REQUIRED WORK: Please copy the data below exactly; none of the pictures in it belong in the copy.

-- MATERIAL PROVIDED follows --

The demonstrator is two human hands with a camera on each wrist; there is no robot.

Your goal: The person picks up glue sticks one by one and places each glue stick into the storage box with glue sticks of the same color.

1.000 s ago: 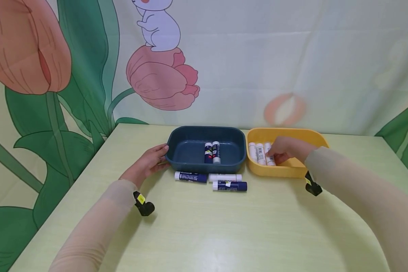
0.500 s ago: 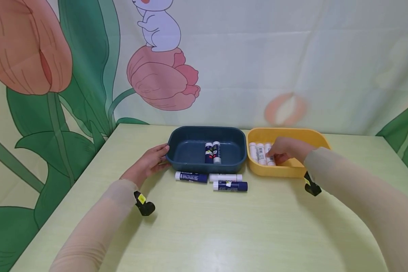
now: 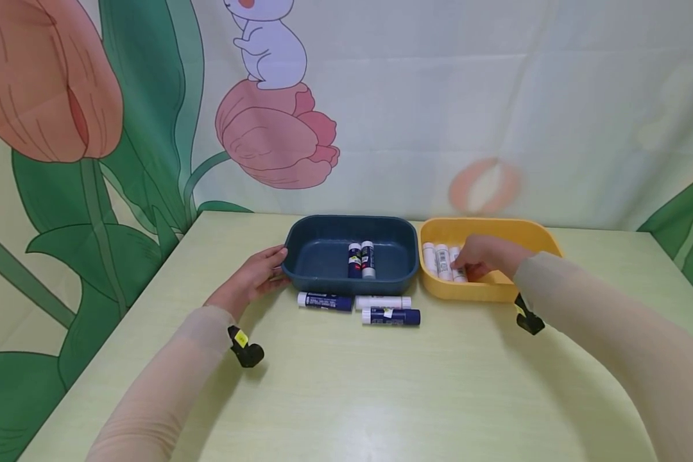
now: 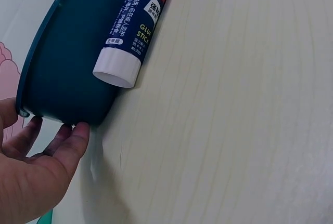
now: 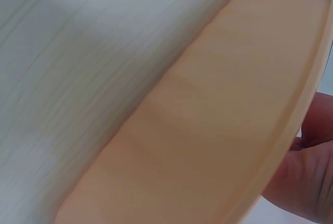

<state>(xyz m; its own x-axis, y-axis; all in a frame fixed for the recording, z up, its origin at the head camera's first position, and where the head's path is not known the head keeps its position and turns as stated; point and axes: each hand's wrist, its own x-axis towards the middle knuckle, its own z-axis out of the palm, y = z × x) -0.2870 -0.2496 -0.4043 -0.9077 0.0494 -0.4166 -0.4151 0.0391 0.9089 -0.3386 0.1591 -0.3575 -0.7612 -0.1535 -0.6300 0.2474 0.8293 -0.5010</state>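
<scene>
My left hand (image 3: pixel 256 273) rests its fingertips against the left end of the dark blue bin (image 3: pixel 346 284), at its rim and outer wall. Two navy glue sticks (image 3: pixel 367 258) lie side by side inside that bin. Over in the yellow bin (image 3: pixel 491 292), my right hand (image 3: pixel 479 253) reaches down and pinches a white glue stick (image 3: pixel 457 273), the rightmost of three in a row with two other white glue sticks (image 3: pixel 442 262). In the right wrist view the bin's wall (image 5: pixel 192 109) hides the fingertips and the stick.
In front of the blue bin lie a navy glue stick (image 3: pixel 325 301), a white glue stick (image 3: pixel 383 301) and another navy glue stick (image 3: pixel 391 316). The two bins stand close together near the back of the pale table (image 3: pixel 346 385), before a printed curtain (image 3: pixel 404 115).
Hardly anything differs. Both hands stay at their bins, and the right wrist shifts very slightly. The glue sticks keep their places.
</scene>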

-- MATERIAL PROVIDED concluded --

WRITTEN ANSWER:
The demonstrator is two human hands with a camera on each wrist; there is no robot.

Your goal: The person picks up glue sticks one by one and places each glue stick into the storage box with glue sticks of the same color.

1.000 s ago: 
0.500 s ago: 
now: 
now: 
now: 

<state>(xyz m; its own x-axis, y-axis; all in a frame fixed for the recording, z up, its origin at the head camera's first position, and where the head's path is not known the head keeps its position and turns as stated; point and axes: each hand's wrist, its own x-axis towards the middle knuckle, its own z-axis out of the palm, y = z × x) -0.2870 -0.2496 -0.4043 -0.9077 0.0494 -0.4166 -0.4151 0.0391 0.9089 -0.3386 0.1591 -0.3575 -0.7612 -0.1535 -0.6300 0.2474 0.8293 -0.5010</state>
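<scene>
My left hand (image 3: pixel 256 273) rests its fingertips against the left end of the dark blue bin (image 3: pixel 346 284), at its rim and outer wall. Two navy glue sticks (image 3: pixel 367 258) lie side by side inside that bin. Over in the yellow bin (image 3: pixel 491 292), my right hand (image 3: pixel 479 253) reaches down and pinches a white glue stick (image 3: pixel 457 273), the rightmost of three in a row with two other white glue sticks (image 3: pixel 442 262). In the right wrist view the bin's wall (image 5: pixel 192 109) hides the fingertips and the stick.
In front of the blue bin lie a navy glue stick (image 3: pixel 325 301), a white glue stick (image 3: pixel 383 301) and another navy glue stick (image 3: pixel 391 316). The two bins stand close together near the back of the pale table (image 3: pixel 346 385), before a printed curtain (image 3: pixel 404 115).
Hardly anything differs. Both hands stay at their bins, and the right wrist shifts very slightly. The glue sticks keep their places.
</scene>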

The output is now complete.